Refinery engineering and operation teams also discovered the high installation and operational costs associated with lead acetate analyzers and gas chromatographs with FPDs. In addition to ongoing utility requirements, such as disposal charges for the tape cartridges and the flame fuel and flame air gas cylinder costs, FPD-based gas chromatographs also required tight environmental temperature control to ensure reliable performance.

Thermal conductivity detector as a solution
Rather than using a complicated, difficult-to-maintain FPD detector, a rugged thermal conductivity detector (TCD) is a much simpler alternative for making the traditional H2S measurement, as well as the recently introduced TRS measurement – even for measurements in the low parts-per-million range.

Thermal conductivity detectors work on the principal that all compounds have unique thermal conductivity properties. By comparing the thermal conductivity of the component to be measured against the properties of a reference gas (usually the chromatograph carrier gas), very precise measurements can be made. Typical TCD detectors can measure compounds such as H2S, COS and CS2 down to the 3 ppm detection levels – perfect for H2S & TRS monitoring applications where the typical measuring range is 0-320 ppm.

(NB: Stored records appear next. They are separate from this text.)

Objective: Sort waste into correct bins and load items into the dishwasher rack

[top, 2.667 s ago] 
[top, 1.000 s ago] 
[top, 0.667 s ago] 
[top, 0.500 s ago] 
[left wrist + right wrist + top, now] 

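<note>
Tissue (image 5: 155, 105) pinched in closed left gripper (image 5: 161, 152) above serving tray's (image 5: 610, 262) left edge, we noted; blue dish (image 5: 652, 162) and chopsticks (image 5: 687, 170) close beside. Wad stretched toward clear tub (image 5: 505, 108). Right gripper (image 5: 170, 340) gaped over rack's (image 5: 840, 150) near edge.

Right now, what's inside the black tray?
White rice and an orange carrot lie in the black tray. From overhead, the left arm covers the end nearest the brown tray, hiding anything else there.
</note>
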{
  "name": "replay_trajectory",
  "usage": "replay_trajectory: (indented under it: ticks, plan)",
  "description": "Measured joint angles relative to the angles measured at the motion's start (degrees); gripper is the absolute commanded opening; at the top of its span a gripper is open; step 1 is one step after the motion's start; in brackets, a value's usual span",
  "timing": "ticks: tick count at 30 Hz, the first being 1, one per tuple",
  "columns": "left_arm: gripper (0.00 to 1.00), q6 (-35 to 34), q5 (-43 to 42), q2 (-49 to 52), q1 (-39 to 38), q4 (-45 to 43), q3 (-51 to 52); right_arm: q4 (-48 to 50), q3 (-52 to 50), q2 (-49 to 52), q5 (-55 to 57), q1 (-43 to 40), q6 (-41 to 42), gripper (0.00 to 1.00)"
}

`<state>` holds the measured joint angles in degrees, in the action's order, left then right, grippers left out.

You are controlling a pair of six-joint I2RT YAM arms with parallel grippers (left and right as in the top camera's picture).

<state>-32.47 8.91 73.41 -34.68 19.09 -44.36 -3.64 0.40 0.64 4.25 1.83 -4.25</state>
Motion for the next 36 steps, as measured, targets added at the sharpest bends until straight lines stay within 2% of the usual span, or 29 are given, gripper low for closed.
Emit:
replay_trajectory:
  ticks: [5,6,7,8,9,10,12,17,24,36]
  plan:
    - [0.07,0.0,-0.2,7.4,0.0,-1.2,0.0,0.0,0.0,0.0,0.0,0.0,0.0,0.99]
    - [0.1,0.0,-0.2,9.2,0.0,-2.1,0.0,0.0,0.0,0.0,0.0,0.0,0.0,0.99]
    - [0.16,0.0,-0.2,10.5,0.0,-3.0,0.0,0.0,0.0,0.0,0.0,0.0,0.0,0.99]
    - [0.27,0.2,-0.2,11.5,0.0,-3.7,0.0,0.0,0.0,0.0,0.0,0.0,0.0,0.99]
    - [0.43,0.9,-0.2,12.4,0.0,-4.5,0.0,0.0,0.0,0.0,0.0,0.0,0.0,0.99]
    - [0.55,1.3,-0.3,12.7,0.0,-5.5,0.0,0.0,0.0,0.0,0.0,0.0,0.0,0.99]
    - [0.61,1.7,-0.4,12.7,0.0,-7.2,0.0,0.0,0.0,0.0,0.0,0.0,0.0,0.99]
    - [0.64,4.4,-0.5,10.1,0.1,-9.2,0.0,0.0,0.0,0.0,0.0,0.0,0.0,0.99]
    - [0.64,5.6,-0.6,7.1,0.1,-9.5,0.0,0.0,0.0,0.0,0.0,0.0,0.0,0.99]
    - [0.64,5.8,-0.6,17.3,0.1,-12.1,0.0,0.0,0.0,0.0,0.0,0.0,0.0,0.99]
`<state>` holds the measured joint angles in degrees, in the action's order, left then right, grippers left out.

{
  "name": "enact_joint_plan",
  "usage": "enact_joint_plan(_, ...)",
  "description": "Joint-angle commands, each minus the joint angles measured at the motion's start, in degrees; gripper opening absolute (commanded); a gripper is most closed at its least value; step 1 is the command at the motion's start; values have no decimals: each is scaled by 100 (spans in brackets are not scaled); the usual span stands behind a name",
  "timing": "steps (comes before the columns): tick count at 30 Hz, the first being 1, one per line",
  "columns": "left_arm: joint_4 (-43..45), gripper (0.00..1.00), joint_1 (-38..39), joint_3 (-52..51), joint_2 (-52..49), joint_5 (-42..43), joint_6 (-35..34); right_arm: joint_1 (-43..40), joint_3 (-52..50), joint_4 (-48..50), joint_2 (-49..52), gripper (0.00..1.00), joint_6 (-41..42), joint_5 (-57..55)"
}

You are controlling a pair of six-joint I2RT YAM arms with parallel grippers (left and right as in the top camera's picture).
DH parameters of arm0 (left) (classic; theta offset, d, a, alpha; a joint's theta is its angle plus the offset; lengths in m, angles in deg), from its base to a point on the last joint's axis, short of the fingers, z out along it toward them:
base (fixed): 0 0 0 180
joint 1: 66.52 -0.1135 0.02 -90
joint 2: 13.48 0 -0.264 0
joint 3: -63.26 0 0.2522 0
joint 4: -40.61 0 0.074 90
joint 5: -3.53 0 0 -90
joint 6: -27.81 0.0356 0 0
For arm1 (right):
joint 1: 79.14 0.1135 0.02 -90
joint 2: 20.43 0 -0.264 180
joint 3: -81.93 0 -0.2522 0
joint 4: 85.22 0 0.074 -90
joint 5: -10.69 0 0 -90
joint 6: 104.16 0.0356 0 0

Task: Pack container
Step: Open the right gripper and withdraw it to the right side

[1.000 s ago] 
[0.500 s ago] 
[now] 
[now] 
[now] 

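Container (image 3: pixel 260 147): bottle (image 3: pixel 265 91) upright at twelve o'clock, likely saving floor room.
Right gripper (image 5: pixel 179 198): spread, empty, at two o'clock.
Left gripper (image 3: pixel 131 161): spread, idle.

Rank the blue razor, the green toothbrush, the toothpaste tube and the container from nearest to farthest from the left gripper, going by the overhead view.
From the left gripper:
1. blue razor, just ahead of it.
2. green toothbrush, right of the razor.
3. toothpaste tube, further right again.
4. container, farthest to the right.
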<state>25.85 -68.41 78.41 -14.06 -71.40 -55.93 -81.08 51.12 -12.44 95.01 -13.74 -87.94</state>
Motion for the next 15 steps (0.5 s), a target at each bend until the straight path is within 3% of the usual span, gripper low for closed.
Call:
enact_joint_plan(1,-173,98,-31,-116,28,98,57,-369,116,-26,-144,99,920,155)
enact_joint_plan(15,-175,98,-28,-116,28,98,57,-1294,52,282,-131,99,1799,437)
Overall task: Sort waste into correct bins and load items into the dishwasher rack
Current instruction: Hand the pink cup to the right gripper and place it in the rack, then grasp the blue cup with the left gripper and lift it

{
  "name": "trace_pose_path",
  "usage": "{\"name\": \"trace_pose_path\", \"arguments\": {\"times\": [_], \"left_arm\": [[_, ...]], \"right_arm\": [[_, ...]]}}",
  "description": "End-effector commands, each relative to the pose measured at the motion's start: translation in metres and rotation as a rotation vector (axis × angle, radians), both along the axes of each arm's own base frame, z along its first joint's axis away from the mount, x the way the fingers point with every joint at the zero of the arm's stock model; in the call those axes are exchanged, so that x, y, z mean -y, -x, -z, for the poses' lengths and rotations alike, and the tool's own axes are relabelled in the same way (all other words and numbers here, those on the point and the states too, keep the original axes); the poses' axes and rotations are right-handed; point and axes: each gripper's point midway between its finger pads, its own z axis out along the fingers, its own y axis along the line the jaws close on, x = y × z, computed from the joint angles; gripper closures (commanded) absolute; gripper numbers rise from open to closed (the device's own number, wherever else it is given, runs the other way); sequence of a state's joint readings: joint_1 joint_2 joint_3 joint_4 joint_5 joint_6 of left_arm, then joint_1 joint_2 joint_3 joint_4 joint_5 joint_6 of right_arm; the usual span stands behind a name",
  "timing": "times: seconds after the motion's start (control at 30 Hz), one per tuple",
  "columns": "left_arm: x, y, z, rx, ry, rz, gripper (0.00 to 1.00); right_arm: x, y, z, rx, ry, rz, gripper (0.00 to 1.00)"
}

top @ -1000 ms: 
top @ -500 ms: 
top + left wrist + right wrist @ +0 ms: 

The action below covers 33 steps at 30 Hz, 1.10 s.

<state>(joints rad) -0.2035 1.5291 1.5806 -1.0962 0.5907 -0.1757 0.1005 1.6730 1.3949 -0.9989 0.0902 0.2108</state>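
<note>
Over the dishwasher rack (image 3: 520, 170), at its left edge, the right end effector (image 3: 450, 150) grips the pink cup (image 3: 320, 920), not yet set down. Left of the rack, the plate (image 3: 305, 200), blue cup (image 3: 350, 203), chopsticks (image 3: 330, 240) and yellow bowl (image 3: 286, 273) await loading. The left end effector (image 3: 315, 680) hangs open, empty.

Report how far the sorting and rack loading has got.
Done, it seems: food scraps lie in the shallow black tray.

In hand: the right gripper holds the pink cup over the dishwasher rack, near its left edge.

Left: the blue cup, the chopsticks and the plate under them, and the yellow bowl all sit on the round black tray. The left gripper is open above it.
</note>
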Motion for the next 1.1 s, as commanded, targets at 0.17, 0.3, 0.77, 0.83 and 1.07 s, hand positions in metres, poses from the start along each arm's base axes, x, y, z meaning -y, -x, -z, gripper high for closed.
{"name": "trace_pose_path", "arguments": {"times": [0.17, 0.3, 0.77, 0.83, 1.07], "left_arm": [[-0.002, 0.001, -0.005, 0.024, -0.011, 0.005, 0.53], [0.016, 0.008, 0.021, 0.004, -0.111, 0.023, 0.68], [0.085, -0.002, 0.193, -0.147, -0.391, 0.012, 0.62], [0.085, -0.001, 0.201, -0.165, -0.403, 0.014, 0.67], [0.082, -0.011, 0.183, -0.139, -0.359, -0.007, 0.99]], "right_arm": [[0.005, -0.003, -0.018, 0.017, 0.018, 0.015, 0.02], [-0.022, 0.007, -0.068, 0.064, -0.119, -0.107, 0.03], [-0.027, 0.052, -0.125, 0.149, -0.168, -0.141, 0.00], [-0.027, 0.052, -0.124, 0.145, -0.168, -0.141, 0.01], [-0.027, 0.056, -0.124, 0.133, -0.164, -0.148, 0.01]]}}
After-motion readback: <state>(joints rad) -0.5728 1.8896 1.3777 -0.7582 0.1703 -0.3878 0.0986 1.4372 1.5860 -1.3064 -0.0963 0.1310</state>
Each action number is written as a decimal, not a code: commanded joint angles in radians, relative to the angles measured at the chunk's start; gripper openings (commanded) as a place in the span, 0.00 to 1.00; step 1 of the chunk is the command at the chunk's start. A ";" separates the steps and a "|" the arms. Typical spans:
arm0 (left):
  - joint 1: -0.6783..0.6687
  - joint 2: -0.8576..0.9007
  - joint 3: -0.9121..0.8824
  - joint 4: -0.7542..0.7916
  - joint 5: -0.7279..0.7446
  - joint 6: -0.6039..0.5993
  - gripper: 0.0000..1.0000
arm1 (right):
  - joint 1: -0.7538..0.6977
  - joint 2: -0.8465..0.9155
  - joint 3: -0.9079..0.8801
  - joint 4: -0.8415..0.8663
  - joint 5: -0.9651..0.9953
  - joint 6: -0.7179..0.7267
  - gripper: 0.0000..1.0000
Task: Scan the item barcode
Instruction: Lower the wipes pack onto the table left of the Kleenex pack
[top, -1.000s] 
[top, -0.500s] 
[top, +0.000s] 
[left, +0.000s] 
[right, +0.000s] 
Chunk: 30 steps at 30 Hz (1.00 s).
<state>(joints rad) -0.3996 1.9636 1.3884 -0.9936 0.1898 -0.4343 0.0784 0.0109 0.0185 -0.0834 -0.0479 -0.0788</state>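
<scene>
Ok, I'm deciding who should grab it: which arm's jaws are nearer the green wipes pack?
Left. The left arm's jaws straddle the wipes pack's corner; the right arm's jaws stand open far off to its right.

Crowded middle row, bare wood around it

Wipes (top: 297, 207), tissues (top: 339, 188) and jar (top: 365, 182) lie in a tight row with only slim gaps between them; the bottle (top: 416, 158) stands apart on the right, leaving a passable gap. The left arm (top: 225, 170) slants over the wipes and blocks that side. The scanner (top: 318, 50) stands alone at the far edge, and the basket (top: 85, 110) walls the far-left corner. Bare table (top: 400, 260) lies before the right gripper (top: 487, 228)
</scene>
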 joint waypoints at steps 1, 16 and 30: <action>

Fig 2 – Typical chromatogram of ppm level H2S, CS2 and COS using a thermal conductivity detector on a gas chromatograph.

Many gas chromatographs can also perform the daily high and low validation checks that are mandated by the regulations. Introduction of validation gases can be set up on an automated basis. The software of the analyzer can also automatically check the results for alarm conditions and log the data automatically.

Using a second TCD enables other measurements to be made in the flare gas, such as the BTU content. Many refineries prefer to keep the BTU value of the flare gas above a certain level – typically 300 BTU – to optimize their flare operations. Knowing the BTU content of the feed gas optimizes the amount of pipeline quality natural gas that is required to maintain the energy content above the 300 BTU minimum.

Elements that enable low cost of ownership are important criteria in the selection of a gas chromatograph. Most process measurements can be made at or near the sample point, greatly reducing the overall lifetime cost of the measurement. Expenses such as shelters, air conditioning, heating, and long/heated sample lines can be minimized or completely eliminated in most applications. Furthermore, working with a gas chromatograph that’s designed to operate unattended for long periods of time without adjustment is a huge benefit. And when maintenance is required, it’s important that all components be easily accessible so adjustments can be performed in the field in minutes with standard tools.

Fig 3 – Sample gas chromatograph applications related to emissions monitoring in a refinery.

Changing EPA regulations demand new analysis processes, but don’t necessarily mean higher costs or maintenance requirements, as new technologies enable better, more efficient measurements.